[TASK BRIEF] Your task is to find every line of the data that holds the string "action" and copy it.
─── GIVEN INFORMATION
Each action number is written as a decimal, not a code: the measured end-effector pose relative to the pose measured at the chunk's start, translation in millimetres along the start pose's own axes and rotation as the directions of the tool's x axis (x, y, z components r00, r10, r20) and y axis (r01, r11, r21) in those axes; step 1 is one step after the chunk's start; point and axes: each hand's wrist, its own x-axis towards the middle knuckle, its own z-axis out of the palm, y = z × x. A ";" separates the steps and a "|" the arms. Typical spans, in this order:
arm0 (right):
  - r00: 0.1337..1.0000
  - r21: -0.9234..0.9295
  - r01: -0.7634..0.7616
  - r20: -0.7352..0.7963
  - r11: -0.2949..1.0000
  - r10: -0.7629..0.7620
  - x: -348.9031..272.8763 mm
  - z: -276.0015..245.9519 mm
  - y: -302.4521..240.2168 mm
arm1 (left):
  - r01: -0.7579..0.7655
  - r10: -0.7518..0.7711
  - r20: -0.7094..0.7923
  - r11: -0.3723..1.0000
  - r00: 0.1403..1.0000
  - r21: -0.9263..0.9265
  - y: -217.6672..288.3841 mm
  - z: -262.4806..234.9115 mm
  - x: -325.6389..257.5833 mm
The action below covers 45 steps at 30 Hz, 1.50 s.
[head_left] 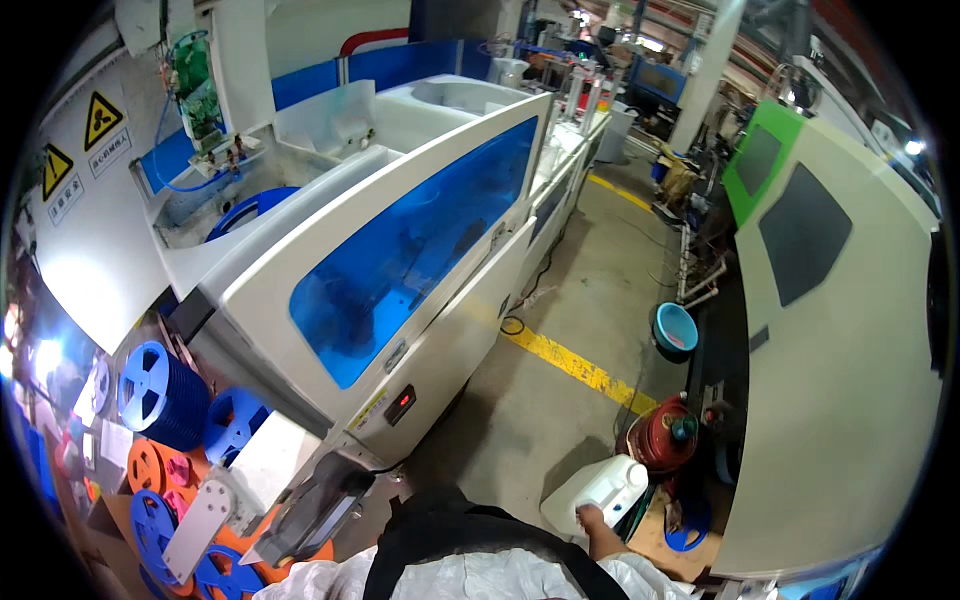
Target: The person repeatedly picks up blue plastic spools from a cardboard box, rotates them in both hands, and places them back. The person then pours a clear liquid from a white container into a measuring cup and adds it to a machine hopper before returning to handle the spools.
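My right hand (pixel 594 522) reaches down on the right side of my body. Its fingers are closed around the handle of a white plastic jug (pixel 597 488) with a white cap, low beside my right leg. The jug leans somewhat, and I cannot tell whether its base touches the floor. Just past it stands a round red container (pixel 660 440) with a green piece on top. My left hand is out of view.
At left a white machine (pixel 255 270) has a blue window; blue reels (pixel 150 385) and orange reels lie beneath. A beige-and-green machine (pixel 850 370) lines the right. A yellow floor line (pixel 570 362) crosses the aisle, near a turquoise basin (pixel 676 327).
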 end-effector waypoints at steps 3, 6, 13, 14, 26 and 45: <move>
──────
[EXERCISE OUTPUT]
Each action number is written as a decimal, not a code: the measured end-effector pose relative to the pose measured at the chunk's start, translation in millimetres along the start pose's own axes and rotation as the directions of the tool's x axis (x, y, z components r00, r10, r20) and y axis (r01, r11, r21) in those axes; step 1 is one step after the chunk's start; point and axes: each hand's wrist, its own x-axis towards the middle knuckle, its own z-axis out of the palm, y = z × x. A ";" separates the steps and a "|" the arms. Typical spans, in this order:
The action below covers 45 steps at 30 Hz, 1.50 s.

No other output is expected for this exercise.